§ **Task**
Scan the data and please report how many lines include the word "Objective". Leave out everything but the number.

§ **Record set**
____________

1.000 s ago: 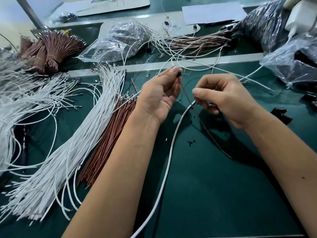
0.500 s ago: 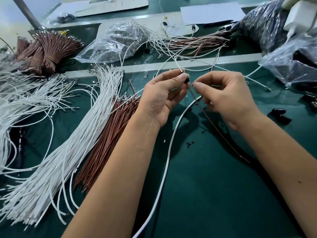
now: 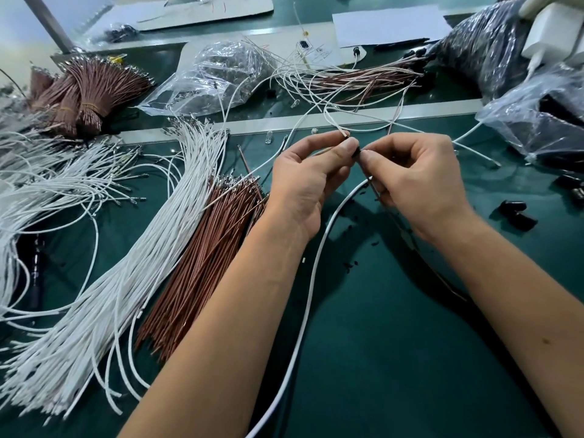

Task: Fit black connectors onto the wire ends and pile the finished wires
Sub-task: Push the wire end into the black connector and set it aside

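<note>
A dark green mat [image 3: 395, 358] with a smooth, slightly shiny surface covers the bench. A pale metal strip [image 3: 284, 121] runs across it behind the hands. On the left a broad fan of thin white wires [image 3: 126, 273] lies flat, their far ends tipped with small metal terminals. Just beside it on the right, a narrower sheaf of brown wires [image 3: 202, 263] lies straight, also metal-tipped. Farther back on the left stand tied brown bundles [image 3: 85, 96], bound with thin bands. Crinkled clear plastic bags [image 3: 218, 74] sit behind the strip, and a loose pile [image 3: 354, 80] of brown and white wires lies beside them. A thick white cable [image 3: 311, 279] curves down the mat between the forearms. Blank white paper [image 3: 392, 25] lies at the back; no writing can be read anywhere.

The left hand [image 3: 303, 184] and right hand [image 3: 420, 181] meet above the mat, fingertips touching. Between them sits a small black connector [image 3: 356, 152], pinched by the left thumb and finger; the right fingers are curled and pinch a brown wire [image 3: 374, 191] just below it. A few loose black connectors [image 3: 516, 211] lie on the mat to the right.
</note>
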A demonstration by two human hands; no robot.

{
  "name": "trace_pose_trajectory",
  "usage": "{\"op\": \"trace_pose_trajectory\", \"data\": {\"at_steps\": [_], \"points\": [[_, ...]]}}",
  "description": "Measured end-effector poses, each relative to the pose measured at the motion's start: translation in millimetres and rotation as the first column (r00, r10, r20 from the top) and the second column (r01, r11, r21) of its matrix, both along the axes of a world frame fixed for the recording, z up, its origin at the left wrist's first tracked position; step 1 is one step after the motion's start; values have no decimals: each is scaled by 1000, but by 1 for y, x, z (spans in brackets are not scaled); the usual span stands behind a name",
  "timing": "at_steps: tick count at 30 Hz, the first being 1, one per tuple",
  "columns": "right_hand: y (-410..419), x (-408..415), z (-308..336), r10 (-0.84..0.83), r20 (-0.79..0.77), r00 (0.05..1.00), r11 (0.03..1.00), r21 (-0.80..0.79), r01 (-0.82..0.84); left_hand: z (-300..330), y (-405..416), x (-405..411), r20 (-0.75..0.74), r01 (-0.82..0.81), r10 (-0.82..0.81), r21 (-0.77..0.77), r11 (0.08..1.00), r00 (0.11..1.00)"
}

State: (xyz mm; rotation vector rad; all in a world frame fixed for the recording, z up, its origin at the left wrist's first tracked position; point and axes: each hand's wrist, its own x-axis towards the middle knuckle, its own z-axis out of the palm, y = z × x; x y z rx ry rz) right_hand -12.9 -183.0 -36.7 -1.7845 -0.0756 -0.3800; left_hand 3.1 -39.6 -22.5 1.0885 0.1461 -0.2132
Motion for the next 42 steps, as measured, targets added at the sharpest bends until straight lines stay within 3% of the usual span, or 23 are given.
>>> {"op": "trace_pose_trajectory", "data": {"at_steps": [11, 21, 26, 31, 34, 38, 42], "points": [[3, -2, 3, 6, -55, 998, 995, 100, 0, -3, -2, -1, 49, -41, 39, 41, 998, 998], [4, -3, 0, 31, -25, 999, 999, 32, -30, 1, 6, 6, -42, -118, 114, -120, 986, 993], [0, -2, -1, 69, -93, 993, 994, -77, -77, 2, 12, 7, -14, -55, 55, -45, 997, 998], [-4, -2, 5, 131, -87, 988, 991, -4, -132, 1, 17, 8, 24, -1, 1, 25, 1000, 1000], [-3, -3, 4, 125, -35, 992, 987, -95, -128, 0, 16, 6, 49, 63, -68, 96, 993, 996], [-8, -2, 4, 127, -44, 991, 984, -120, -131, -1, 16, 6, 102, 16, -25, 89, 996, 994], [-17, -3, 12, 297, -138, 945, 907, -269, -324, 3, 23, 10, 102, -78, 81, -33, 996, 991]]}}
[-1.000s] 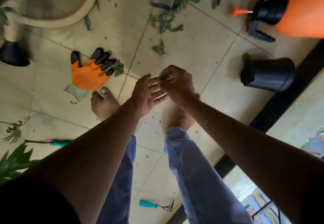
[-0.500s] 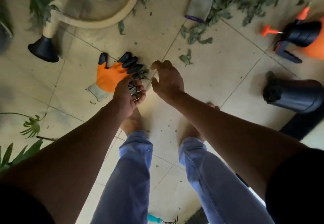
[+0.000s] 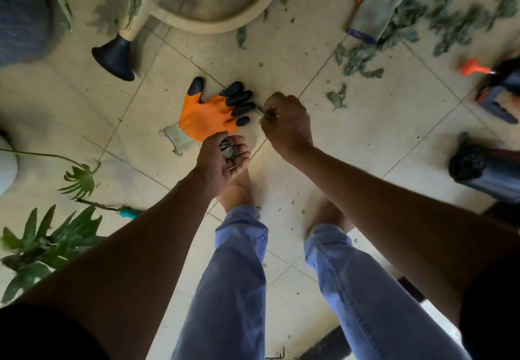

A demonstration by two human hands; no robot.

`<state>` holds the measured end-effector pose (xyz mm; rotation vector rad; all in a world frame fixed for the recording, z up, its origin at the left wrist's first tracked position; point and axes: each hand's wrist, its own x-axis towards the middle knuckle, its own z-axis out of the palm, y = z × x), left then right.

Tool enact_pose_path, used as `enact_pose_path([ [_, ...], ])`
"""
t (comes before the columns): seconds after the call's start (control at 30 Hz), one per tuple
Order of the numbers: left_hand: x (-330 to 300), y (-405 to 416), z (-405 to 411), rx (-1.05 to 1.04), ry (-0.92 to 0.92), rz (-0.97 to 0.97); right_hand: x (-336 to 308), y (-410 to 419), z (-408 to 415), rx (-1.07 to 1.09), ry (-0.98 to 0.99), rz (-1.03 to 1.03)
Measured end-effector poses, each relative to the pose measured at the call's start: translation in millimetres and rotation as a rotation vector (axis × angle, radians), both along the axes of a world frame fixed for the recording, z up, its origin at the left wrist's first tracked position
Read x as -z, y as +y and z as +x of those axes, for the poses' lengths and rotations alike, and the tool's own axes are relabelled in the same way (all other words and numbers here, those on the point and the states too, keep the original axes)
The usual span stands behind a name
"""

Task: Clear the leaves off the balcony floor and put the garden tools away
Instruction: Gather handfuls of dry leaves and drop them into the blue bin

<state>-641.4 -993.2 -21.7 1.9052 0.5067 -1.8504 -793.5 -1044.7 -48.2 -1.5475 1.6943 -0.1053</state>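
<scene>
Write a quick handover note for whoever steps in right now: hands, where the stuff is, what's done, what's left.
Left hand: cupped, holding gathered leaves.
Right hand: pinching leaf bits off the floor beside the orange glove.
Done: one small handful collected.
Left: the big leaf scatter at top right around the grey glove, the single leaf, then the gloves, the teal-handled tool and the sprayer to put away.

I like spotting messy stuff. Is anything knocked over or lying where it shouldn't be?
Yes. A black pot lies tipped on its side at the right. Loose leaves are scattered over the tiles at the top right, and an orange glove lies flat on the floor.
</scene>
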Motion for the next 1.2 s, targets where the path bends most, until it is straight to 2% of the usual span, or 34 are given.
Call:
enact_pose_path([
  [0.13,-8.4,-9.9,-12.7,-0.046,0.019,-0.037,-50.0,20.5,8.3,-0.027,-0.261,-0.044],
  [0.3,-16.5,-18.2,-19.8,-0.215,0.164,-0.105,-75.0,44.4,12.7,-0.106,-0.222,-0.088],
  [0.4,-14.5,-17.5,-23.2,-0.230,0.200,-0.120,-72.6,51.0,11.3,-0.152,-0.170,-0.124],
  [0.57,-10.7,-17.6,-25.1,-0.310,0.231,-0.162,-80.7,53.0,3.8,-0.205,-0.226,-0.259],
  [0.63,-9.1,-19.2,-24.6,-0.323,0.219,-0.123,-81.8,43.2,-9.4,-0.152,-0.171,-0.296],
  [0.73,-3.3,-20.2,-23.7,-0.303,0.228,-0.094,-55.0,20.4,-43.4,-0.043,0.042,-0.315],
  [0.83,4.8,-21.0,-26.3,-0.268,0.227,-0.069,-17.2,-0.2,-79.1,-0.035,0.293,-0.233],
  [0.9,9.2,-22.5,-31.2,-0.244,0.234,-0.072,1.5,-9.9,-96.5,-0.040,0.383,-0.151],
  [1.03,17.7,-26.6,-42.1,-0.201,0.248,-0.082,26.0,-26.3,-108.4,-0.089,0.404,-0.133],
  [1.2,20.2,-33.4,-51.8,-0.224,0.262,-0.070,27.9,-40.0,-103.6,-0.130,0.308,-0.040],
])
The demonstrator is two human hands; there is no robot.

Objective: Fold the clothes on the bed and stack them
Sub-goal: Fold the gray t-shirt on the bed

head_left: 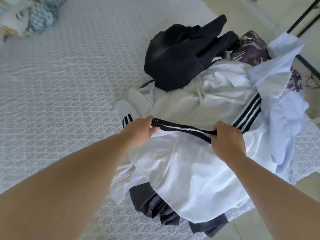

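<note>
**White shirt held at its dark collar, on the clothes pile**

White shirt (pixel 187 172) lies spread at the near side of the clothes pile (pixel 204 94), its body draped toward the camera and its dark-trimmed hem hanging over the near edge of the bed (pixel 60 75). The dark collar (pixel 181 128) runs taut between both hands. The left hand (pixel 138 131) is clamped on the collar's left end, fingers curled around the band. The right hand (pixel 226 138) is clamped on the right end in the same way. The two hands are apart, with the collar stretched between them.

Just behind the shirt lies a white hoodie (pixel 199 99) with a drawstring and black-and-white striped sleeves. On top of the hoodie, at the far side of the pile, rests a crumpled black garment (pixel 180 54). To the right of the pile lies a pale blue shirt (pixel 280 80), partly over the bed's edge. Behind that shows a dark patterned cloth (pixel 251 47).

Well apart from the pile, at the bed's far left corner, sits a blurred bundle of blue patterned fabric (pixel 36 18); its kind cannot be told.
</note>
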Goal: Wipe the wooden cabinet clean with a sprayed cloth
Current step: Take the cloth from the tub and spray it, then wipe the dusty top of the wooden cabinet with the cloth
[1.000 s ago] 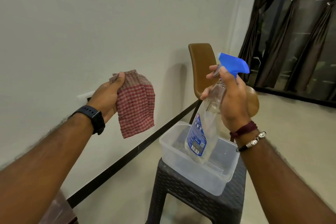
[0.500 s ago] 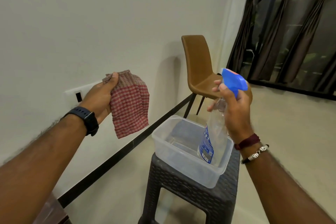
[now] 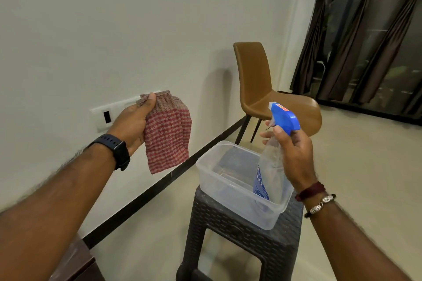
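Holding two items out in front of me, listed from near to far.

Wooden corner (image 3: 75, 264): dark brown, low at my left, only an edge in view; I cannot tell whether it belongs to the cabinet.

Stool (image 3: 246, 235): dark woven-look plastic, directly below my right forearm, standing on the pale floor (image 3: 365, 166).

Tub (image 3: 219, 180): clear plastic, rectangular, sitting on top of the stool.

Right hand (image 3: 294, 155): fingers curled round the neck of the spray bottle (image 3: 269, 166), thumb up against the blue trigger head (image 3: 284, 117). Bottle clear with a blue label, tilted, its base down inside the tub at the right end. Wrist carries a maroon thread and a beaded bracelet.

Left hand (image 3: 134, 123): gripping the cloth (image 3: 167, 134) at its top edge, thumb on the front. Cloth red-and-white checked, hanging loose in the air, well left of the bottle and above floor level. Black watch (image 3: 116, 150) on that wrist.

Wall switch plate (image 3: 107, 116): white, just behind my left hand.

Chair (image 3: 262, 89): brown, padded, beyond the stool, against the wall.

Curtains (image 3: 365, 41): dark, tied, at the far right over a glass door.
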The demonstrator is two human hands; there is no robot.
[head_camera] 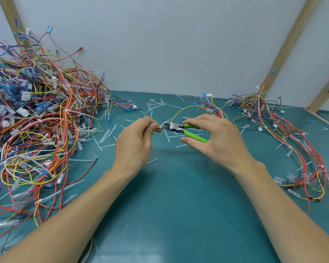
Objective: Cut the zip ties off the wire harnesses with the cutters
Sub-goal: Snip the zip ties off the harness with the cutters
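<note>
Zip tie [160, 127] sits on a yellow wire [180, 111] held up over the middle of the green surface [179, 196], pinched just left of the tie by the left hand [135, 141], while the right hand [215, 137] grips the green handles of the cutters [180, 129], whose tips rest at the tie. Since the tie hugs the wire, the blades could nick the insulation (or cut the wire through) if they bite too deep. The left fingers [156, 130] also lie very near the tips, so a slip could catch them.
</note>
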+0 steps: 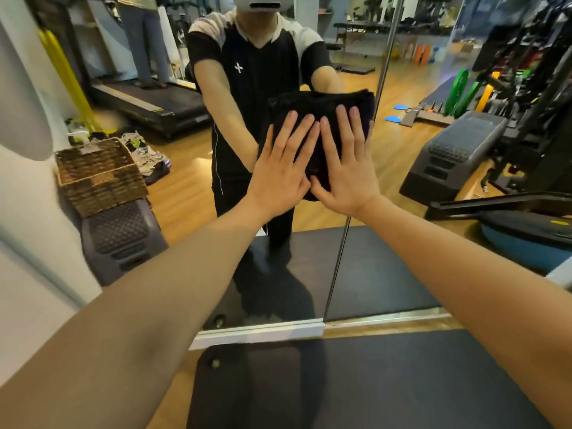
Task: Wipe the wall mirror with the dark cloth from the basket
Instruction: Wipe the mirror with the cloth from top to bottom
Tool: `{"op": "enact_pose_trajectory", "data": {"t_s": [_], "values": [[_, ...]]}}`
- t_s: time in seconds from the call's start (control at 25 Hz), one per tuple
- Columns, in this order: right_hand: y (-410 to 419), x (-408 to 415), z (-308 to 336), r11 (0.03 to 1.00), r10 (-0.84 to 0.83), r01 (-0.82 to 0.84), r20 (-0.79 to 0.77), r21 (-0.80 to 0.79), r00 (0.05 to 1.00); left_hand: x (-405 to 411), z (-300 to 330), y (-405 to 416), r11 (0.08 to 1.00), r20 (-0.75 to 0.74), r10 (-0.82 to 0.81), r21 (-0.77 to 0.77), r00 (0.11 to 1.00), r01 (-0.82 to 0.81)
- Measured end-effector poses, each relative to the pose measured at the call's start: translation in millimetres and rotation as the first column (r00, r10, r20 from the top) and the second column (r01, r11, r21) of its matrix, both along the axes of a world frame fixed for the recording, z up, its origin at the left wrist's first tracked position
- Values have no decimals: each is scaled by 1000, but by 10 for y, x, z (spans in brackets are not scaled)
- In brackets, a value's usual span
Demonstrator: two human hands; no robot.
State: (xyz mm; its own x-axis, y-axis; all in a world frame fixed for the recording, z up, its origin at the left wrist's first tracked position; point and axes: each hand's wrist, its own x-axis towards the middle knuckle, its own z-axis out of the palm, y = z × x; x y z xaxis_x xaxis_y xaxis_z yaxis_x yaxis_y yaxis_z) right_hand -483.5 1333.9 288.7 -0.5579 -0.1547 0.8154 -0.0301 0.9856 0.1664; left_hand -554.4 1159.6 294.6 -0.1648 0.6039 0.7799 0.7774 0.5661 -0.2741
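Now both hands press flat on the dark cloth [312,111], which lies bunched against the wall mirror [402,150]. Left hand [280,171] and right hand [348,168] lie side by side with fingers straight and spread. At left, a woven basket [99,178] sits on a dark stepper [120,239].

Both arms reach forward, left hand [280,173] and right hand [346,171] flat, fingers straight, side by side.
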Motion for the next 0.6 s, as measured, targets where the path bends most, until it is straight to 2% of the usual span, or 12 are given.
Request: {"op": "enact_pose_trajectory", "data": {"t_s": [0.24,0.6], "values": [[-882,-382,-300,999,-42,42,-6,5,999,-275,-180,-906,991,11,96,-95,995,-95],[-2362,-1152,-293,993,121,-119,-86,25,989,-821,-181,-2488,980,11,183,-82,983,-181]]}}
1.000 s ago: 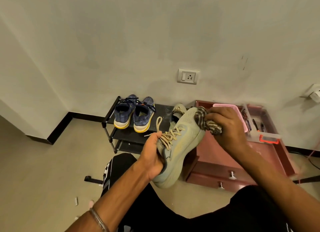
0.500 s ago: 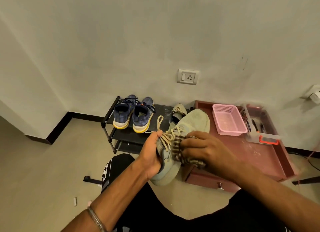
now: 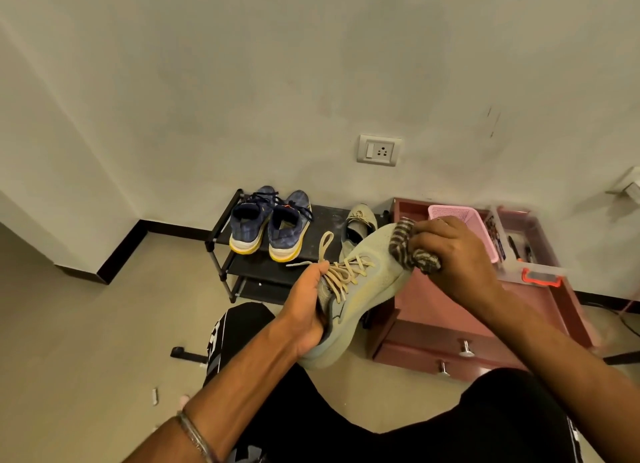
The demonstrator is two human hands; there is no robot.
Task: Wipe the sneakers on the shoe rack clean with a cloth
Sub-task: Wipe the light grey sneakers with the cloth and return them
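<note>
- At the toe of the raised sneaker, our right hand (image 3: 457, 254) has its fingers curled tight round a bunched striped cloth (image 3: 414, 246), pressing it against the upper.
- Our left hand (image 3: 308, 306) clamps the pale green sneaker (image 3: 360, 289) at its heel and collar, thumb up by the tan laces (image 3: 343, 274) (one loop stands free above the thumb); the shoe is tilted, toe pointing up and away from us.
- We hold that sneaker in the air, in front of the black shoe rack (image 3: 225, 251) and above the near left corner of the reddish drawer unit (image 3: 450, 324).
- On the rack's top shelf, toward its left end, sits a pair of blue sneakers (image 3: 270, 225) with yellow soles, heels toward us, side by side and touching.
- Toward the shelf's right end lies the matching pale sneaker (image 3: 360, 222), partly hidden behind the one we hold.
- On top of the drawer unit, near its back edge, stand a pink basket (image 3: 460, 216) and, just beside it to the right, a clear box (image 3: 519, 251) with an orange clasp.
- A wall socket (image 3: 379, 150) is set in the wall above the rack.
</note>
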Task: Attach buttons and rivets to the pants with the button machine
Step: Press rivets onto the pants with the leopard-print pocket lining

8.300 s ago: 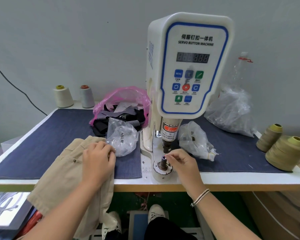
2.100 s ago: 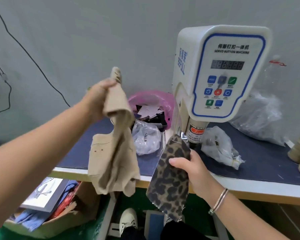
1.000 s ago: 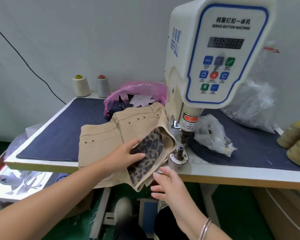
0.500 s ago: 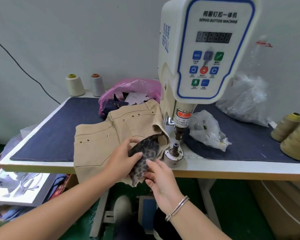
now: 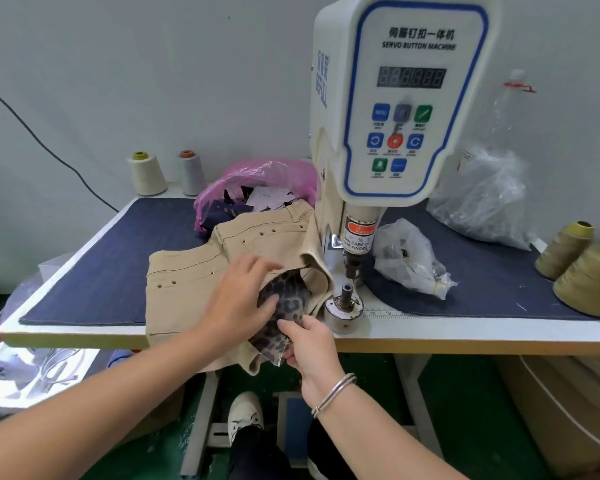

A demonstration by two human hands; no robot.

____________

§ **Solution**
2